(Exercise requirements): Which lines of the data contain the string "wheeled"? Copy every one.

Saved entries:
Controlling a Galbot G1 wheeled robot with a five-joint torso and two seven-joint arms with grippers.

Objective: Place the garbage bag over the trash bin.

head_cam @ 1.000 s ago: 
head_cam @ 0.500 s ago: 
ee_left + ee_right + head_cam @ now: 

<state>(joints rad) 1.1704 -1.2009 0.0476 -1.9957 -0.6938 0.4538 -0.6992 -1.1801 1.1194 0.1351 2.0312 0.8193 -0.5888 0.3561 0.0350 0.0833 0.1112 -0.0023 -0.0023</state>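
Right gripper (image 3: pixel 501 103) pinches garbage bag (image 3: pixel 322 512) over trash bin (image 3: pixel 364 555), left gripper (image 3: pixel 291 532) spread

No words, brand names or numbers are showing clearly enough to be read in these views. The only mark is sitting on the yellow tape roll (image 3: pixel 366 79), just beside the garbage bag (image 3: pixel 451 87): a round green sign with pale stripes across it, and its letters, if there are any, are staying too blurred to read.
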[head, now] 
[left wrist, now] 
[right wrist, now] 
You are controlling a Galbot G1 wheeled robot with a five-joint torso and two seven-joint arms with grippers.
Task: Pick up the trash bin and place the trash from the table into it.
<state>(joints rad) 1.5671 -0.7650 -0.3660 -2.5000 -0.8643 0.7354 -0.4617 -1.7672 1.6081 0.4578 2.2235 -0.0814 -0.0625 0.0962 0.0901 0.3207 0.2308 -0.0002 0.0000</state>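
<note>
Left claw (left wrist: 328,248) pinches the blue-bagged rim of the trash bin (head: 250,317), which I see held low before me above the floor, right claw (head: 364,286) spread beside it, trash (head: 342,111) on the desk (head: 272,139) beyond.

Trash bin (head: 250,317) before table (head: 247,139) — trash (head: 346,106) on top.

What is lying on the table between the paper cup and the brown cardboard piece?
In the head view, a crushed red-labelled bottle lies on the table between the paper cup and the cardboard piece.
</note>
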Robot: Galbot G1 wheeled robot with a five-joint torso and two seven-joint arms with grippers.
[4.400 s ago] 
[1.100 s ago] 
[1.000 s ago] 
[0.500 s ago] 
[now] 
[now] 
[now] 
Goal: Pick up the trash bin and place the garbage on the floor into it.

(Result):
Controlling a Galbot G1 wheeled robot with a five-joint torso and two seven-joint arms with grippers.
You are controlling a Galbot G1 wheeled robot with a five-joint torso and two seven-joint arms with grippers.
Robot: Galbot G1 wheeled robot with a five-joint torso and two seven-joint arms with grippers.

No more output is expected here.